#### [WHAT IS BEING ASKED]
The records below hold a stretch from the line with "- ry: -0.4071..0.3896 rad" through the line with "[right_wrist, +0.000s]"; return exactly those lines, ends included, and nothing more.

#### [INFORMATION SHOWN]
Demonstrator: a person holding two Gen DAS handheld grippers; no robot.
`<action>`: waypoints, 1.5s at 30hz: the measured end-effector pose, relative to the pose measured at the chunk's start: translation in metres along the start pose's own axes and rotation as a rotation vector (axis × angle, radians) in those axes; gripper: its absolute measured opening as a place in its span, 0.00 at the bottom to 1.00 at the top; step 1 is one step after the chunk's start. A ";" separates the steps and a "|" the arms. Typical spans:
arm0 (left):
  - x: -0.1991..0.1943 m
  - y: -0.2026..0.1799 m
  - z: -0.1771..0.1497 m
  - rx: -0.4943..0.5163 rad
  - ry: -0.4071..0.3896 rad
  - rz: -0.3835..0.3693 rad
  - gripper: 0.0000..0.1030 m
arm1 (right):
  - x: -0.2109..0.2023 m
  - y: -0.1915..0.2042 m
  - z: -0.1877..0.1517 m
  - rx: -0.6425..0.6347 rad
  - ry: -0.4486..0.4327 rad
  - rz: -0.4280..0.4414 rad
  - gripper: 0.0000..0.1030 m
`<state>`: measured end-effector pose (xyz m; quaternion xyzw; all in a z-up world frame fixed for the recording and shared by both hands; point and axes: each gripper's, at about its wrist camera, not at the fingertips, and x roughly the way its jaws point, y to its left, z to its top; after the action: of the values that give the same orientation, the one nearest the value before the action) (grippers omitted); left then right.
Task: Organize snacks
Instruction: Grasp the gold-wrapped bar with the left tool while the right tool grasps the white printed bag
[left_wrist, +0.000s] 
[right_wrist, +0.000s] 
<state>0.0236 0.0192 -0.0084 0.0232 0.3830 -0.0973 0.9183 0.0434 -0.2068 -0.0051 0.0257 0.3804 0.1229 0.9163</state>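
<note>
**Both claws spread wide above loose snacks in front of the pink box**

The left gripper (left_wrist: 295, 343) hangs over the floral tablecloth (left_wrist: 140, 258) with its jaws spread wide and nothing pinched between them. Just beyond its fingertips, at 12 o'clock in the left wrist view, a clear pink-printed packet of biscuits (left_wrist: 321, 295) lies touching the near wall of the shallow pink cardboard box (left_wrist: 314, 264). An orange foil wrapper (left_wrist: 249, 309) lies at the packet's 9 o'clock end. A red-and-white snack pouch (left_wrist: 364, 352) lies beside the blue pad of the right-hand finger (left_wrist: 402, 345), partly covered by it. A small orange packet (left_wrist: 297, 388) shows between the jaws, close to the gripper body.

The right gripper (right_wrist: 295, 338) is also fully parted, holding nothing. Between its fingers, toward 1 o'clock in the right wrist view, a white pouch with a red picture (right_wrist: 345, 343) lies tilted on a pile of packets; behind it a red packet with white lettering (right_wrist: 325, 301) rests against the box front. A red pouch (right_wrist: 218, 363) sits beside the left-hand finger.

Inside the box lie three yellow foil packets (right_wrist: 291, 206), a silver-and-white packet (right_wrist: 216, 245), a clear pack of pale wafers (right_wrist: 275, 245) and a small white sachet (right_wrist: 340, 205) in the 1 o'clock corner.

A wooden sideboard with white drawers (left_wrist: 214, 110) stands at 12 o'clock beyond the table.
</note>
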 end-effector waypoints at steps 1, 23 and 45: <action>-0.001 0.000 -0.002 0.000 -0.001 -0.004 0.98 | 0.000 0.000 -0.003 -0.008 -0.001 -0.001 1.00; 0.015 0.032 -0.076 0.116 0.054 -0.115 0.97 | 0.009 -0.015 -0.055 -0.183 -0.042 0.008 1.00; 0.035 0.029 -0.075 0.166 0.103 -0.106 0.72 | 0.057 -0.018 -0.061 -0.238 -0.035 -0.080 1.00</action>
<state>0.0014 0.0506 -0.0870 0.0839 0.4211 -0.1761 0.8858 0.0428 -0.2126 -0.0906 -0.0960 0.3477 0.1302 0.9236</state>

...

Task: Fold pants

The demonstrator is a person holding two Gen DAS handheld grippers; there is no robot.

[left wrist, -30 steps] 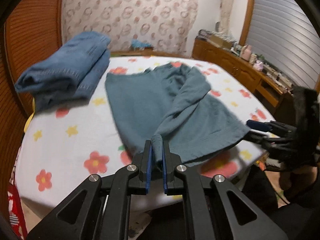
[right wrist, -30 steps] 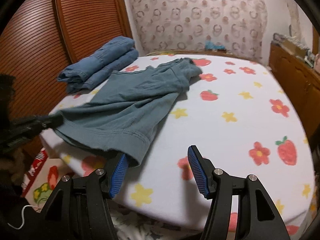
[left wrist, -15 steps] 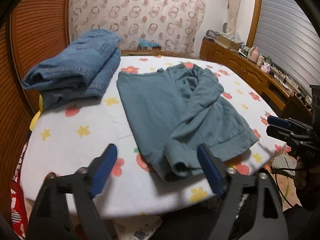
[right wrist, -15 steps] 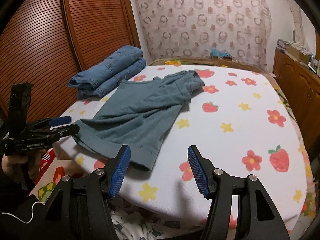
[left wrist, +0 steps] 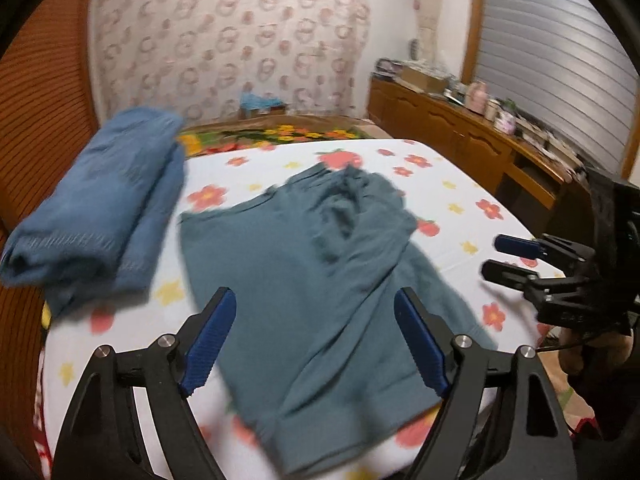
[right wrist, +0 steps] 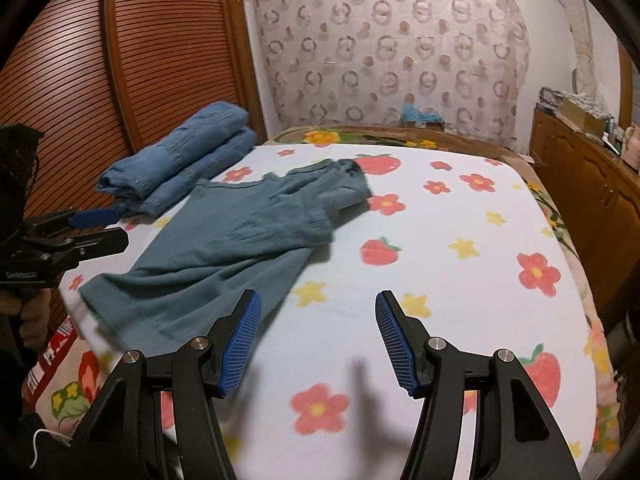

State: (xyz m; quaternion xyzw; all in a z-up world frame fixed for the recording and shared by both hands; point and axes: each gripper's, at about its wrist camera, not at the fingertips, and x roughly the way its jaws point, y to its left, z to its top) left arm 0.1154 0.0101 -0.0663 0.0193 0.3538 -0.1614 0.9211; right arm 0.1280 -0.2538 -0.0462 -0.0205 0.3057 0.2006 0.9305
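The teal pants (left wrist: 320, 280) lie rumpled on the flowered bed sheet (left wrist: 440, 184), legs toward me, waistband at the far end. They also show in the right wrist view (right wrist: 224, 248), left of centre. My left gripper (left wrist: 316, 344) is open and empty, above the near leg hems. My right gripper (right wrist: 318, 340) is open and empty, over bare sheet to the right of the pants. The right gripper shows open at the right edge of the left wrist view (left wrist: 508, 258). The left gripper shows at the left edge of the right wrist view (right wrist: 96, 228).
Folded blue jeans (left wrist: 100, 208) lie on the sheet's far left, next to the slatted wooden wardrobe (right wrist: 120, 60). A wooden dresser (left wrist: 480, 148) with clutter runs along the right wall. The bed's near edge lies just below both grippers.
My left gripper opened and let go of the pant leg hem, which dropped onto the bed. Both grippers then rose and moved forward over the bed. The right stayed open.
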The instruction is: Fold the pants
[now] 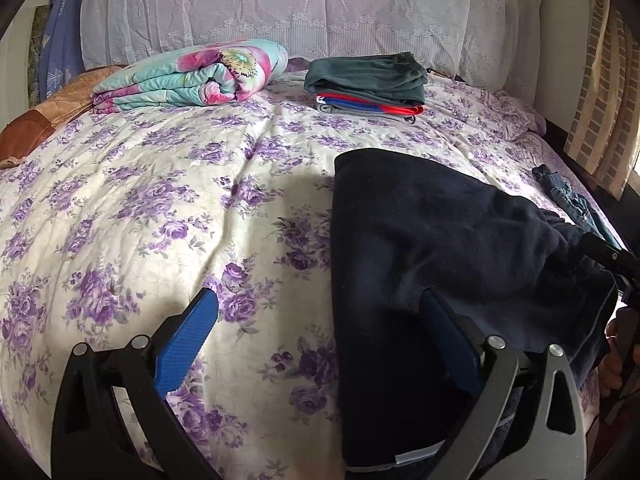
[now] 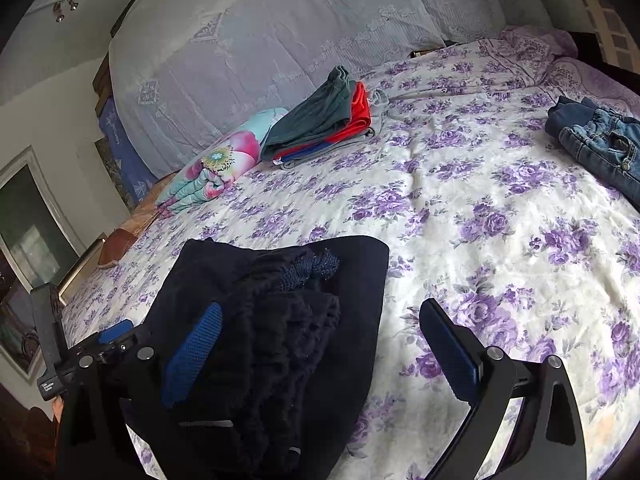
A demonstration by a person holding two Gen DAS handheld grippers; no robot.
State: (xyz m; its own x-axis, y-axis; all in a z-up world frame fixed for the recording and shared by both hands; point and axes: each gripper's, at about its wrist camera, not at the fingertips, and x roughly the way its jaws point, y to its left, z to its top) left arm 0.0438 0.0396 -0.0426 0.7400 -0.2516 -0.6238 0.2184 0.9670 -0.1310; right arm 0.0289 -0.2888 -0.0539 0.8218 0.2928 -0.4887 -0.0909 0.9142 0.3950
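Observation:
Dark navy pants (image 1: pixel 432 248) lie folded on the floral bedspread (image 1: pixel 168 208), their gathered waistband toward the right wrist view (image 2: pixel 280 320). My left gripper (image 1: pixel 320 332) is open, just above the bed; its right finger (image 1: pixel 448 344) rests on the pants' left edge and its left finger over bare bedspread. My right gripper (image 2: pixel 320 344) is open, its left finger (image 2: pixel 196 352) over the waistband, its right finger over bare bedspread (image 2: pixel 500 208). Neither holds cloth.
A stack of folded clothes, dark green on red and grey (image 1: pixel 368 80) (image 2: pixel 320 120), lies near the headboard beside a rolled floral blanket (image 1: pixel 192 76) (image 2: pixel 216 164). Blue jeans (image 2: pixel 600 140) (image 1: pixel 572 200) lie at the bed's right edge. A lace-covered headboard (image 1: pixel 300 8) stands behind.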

#### [ANSWER TO THIS EXERCISE]
  - ry: -0.4071..0.3896 rad
  - rz: -0.3835..0.3693 rad
  - gripper: 0.0000..0.1030 m
arm1 (right):
  - x: -0.2109..0.2023 m
  - y: -0.1915..0.2042 m
  - z: -0.1877..0.1517 m
  - rx: -0.6425..0.6347 rad
  - ry: -0.4486..0.4327 rad
  - rz: -0.4280..0.4414 rad
  - gripper: 0.0000..0.1030 m
`<state>`: measured end-effector pose (xyz m; quaternion xyzw; all in a z-up world frame fixed for the recording and shared by both hands; point and axes: each gripper's, at about its wrist camera, not at the fingertips, and x roughly the way its jaws point, y to its left, z to its top; after the action: of the values that give the same orientation, the one nearest the value before the action) (grippers omitted); left then right.
Task: Organize snacks
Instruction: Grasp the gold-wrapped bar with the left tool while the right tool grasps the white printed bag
[left_wrist, +0.000s] 
[right_wrist, +0.000s] 

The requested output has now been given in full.